-- Problem requirements --
Copy each line in the data that includes the word "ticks".

-- Provided material --
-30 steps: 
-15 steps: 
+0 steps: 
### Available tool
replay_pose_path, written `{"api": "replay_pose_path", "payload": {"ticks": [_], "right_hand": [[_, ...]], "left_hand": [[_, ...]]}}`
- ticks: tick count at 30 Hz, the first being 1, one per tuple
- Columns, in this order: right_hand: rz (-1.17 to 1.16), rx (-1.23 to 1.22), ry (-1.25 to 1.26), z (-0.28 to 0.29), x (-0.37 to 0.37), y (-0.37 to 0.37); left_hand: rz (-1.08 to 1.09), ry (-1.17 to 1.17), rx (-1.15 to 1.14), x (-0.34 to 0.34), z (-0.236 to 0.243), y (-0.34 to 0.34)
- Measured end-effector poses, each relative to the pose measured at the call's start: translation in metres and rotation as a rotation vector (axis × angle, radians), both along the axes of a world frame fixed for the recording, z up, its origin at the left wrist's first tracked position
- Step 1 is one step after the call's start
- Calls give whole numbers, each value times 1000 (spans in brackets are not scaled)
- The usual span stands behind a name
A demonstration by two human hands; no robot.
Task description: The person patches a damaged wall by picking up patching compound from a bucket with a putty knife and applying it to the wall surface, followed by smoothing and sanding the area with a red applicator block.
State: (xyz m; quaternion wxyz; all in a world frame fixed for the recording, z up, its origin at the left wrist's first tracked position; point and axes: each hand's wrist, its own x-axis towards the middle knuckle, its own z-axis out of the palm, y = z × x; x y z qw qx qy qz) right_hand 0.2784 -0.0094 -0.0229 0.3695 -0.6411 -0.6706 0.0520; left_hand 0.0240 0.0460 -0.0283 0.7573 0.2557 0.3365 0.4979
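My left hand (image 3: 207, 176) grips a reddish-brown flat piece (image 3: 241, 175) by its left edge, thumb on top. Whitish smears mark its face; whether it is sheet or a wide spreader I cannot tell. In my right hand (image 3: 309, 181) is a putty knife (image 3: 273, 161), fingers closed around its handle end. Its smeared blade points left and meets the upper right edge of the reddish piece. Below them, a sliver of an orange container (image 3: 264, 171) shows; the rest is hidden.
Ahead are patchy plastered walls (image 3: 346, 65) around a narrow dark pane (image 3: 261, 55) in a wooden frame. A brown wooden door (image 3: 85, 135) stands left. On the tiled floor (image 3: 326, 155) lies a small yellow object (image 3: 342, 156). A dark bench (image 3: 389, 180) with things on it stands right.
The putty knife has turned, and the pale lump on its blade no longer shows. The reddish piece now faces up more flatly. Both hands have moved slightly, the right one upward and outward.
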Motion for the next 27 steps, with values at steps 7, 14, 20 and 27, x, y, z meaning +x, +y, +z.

-- Reply --
replay_pose_path, written `{"api": "replay_pose_path", "payload": {"ticks": [_], "right_hand": [[_, ...]], "left_hand": [[_, ...]]}}`
- ticks: tick count at 30 Hz, the first being 1, one per tuple

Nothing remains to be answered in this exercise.